Awesome

An implementation of DetNet: A Backbone network for Object Detection. Due to the short time, I only trained and tested on pascal voc dataset. It proved that the performance of detnet59 is indeed better than FPN101.

Introduction

Firstly, I spent about one week training detnet59 on the ImageNet dataset .The classification performance of detnet59 is a little better than the original resnet50. Then i used the pretrained detnet59 to train and test on pascal voc.

Based on FPN_Pytorch, i change FPN101 to detnet59.

Update 2019/01/01

Fix bugs in demo.py. Now you can run demo.py. Note the default demo.py merely support pascal_voc categories. You need to change the pascal_classes in demo.py to adapt your own dataset. If you want to know more details, please see the usage part.

Update 2018/8/21

train and test on COCO2017 !

Update

Adding soft_nms. Without requiring any re-training of existing models. You only need to use soft_nms during testing to bring performance improvements.

Benchmarking

I benchmark this code thoroughly on pascal voc2007 and 07+12. Below are the results:

0). ImageNet(test on validation dataset)

backbone	Top1 error
pytorch resnet50	23.9
detnet59 in this code	23.8
detnet59 in the original paper	23.5

1). PASCAL VOC 2007 (Train/Test: 07trainval/07test, scale=600, ROI Align)

model（FPN）	GPUs	Batch Size	lr	lr_decay	max_epoch	Speed/epoch	Memory/GPU	mAP
ResNet-101	1 GTX 1080 (Ti)	2	1e-3	10	12	1.44hr	6137MB	75.7
DetNet59	1 GTX 1080 (Ti)	2	1e-3	10	12	1.07hr	5412MB	75.9

2). PASCAL VOC 07+12 (Train/Test: 07+12trainval/07test, scale=600, ROI Align)

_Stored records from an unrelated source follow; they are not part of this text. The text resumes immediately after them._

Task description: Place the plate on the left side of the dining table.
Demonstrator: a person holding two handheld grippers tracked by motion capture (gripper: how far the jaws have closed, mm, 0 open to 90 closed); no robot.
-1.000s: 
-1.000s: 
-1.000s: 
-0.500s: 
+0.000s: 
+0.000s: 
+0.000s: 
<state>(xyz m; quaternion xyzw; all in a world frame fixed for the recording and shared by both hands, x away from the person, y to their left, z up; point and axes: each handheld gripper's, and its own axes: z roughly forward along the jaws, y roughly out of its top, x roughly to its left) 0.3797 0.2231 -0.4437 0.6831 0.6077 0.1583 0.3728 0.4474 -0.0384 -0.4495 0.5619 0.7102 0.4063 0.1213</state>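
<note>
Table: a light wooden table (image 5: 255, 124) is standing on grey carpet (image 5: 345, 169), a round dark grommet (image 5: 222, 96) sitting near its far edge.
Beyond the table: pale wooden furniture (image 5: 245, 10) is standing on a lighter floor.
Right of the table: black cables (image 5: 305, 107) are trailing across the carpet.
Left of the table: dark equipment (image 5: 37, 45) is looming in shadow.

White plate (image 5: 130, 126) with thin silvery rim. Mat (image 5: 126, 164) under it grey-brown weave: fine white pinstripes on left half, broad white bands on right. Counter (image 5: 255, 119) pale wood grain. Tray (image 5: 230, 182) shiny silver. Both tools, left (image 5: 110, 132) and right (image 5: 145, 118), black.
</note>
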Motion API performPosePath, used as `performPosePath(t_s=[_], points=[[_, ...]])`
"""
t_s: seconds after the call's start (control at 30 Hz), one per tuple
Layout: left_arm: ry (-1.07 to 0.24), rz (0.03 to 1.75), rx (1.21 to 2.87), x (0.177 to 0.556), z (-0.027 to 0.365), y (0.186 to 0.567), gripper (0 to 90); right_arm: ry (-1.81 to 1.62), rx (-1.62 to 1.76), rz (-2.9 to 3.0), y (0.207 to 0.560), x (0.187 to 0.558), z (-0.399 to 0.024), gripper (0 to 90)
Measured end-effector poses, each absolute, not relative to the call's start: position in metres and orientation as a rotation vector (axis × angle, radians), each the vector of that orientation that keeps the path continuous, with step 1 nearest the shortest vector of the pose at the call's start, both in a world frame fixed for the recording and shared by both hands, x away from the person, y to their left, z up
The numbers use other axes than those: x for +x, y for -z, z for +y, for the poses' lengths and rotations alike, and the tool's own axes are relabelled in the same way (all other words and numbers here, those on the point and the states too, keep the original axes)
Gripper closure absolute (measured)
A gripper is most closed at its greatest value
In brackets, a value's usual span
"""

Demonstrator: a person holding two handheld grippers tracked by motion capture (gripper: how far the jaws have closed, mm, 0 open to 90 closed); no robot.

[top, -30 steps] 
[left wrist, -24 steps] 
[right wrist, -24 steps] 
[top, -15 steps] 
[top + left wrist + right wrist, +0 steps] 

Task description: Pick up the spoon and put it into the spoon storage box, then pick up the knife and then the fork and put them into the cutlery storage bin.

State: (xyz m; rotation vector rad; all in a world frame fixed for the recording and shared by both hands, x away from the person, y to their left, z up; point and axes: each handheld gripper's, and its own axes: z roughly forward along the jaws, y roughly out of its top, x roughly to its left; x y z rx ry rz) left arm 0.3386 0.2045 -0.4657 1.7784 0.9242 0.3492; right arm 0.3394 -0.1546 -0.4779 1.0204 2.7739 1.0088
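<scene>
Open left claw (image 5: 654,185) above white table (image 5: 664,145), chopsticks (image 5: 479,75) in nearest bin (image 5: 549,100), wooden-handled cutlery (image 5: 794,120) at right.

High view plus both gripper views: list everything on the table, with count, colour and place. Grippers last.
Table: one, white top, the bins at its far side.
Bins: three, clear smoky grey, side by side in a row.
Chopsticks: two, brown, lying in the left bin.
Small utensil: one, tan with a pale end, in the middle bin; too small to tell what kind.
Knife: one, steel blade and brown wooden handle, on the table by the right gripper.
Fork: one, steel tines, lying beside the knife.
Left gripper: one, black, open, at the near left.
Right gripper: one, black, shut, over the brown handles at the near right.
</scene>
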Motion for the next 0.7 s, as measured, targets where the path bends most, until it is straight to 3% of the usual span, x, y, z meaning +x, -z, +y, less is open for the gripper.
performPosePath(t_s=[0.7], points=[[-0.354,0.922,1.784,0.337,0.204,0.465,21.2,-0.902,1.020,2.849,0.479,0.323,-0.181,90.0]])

model（FPN）	GPUs	Batch Size	lr	lr_decay	max_epoch	Speed/epoch	Memory/GPU	mAP
ResNet-101	1 GTX 1080 (Ti)	1	1e-3	10	12	3.96hr	9011MB	80.5
DetNet59	1 GTX 1080 (Ti)	1	1e-3	10	12	2.33hr	8015MB	80.7
ResNet-101(using soft_nms when testing)	1 GTX 1080 (Ti)	\	\	\	\	\	\	81.2
DetNet59(using soft_nms when testing)	1 GTX 1080 (Ti)	\	\	\	\	\	\	81.6

3). COCO2017 (Train/Test:COCO2017train/COCO2017val, scale=800, max_size=1200，ROI Align)

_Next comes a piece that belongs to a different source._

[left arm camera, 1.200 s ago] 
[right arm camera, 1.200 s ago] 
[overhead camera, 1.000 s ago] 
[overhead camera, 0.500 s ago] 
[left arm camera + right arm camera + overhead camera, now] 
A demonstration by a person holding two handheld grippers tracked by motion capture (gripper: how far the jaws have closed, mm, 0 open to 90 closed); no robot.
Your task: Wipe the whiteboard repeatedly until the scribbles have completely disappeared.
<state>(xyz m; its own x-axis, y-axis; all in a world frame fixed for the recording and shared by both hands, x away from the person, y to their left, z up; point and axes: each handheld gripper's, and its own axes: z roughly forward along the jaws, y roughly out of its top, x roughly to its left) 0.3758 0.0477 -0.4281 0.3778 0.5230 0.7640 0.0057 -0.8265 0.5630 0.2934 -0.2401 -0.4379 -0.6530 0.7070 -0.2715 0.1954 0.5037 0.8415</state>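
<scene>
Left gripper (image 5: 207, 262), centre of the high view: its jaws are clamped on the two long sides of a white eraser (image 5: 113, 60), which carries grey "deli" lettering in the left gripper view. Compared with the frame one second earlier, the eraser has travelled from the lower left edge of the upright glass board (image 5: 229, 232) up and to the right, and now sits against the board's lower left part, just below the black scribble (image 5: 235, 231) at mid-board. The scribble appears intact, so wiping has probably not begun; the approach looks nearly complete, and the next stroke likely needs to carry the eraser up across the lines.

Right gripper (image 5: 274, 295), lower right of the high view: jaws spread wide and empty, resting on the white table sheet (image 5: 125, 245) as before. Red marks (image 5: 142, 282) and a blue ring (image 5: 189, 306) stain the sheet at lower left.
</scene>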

model	#GPUs	batch size	lr	lr_decay	max_epoch	time/epoch	mem/GPU	mAP
DetNet59	2	4	4e-3	4	11	\	9000	36.0

Preparation

First of all, clone the code

git clone https://github.com/guoruoqian/DetNet_Pytorch.git

Then, create a folder:

cd DetNet_Pytorch && mkdir data

prerequisites

Python 2.7 or 3.6
Pytorch 0.2.0 or higher（not support pytorch version >=0.4.0）
CUDA 8.0 or higher
tensorboardX

Data Preparation

VOC2007: Please follow the instructions in py-faster-rcnn to prepare VOC datasets. Actually, you can refer to any others. After downloading the data, creat softlinks in the folder data/.
VOC 07 + 12: Please follow the instructions in YuwenXiong/py-R-FCN . I think this instruction is more helpful to prepare VOC datasets.

Pretrained Model

You can download the detnet59 model which i trained on ImageNet from:

detnet59: dropbox，baiduyun

Download it and put it into the data/pretrained_model/.

Compilation

As pointed out by ruotianluo/pytorch-faster-rcnn, choose the right -arch in make.sh file, to compile the cuda code:

GPU model	Architecture
TitanX (Maxwell/Pascal)	sm_52
GTX 960M	sm_50
GTX 1080 (Ti)	sm_61
Grid K520 (AWS g2.2xlarge)	sm_30
Tesla K80 (AWS p2.xlarge)	sm_37

Install all the python dependencies using pip:

pip install -r requirements.txt

Compile the cuda dependencies using following simple commands:

cd lib
sh make.sh

It will compile all the modules you need, including NMS, ROI_Pooing, ROI_Align and ROI_Crop. The default version is compiled with Python 2.7, please compile by yourself if you are using a different python version.

Usage

train voc2007:

CUDA_VISIBLE_DEVICES=3 python3 trainval_net.py exp_name --dataset pascal_voc --net detnet59 --bs 2 --nw 4 --lr 1e-3 --epochs 12 --save_dir weights --cuda --use_tfboard True

test voc2007:

CUDA_VISIBLE_DEVICES=3 python3 test_net.py exp_name --dataset pascal_voc --net detnet59 --checksession 1 --checkepoch 7 --checkpoint 5010 --cuda --load_dir weights

run demo.py :

Before run demo, you must make dictionary 'demo_images' and put images (VOC images) in it. You can download the pretrained model listed in above tables.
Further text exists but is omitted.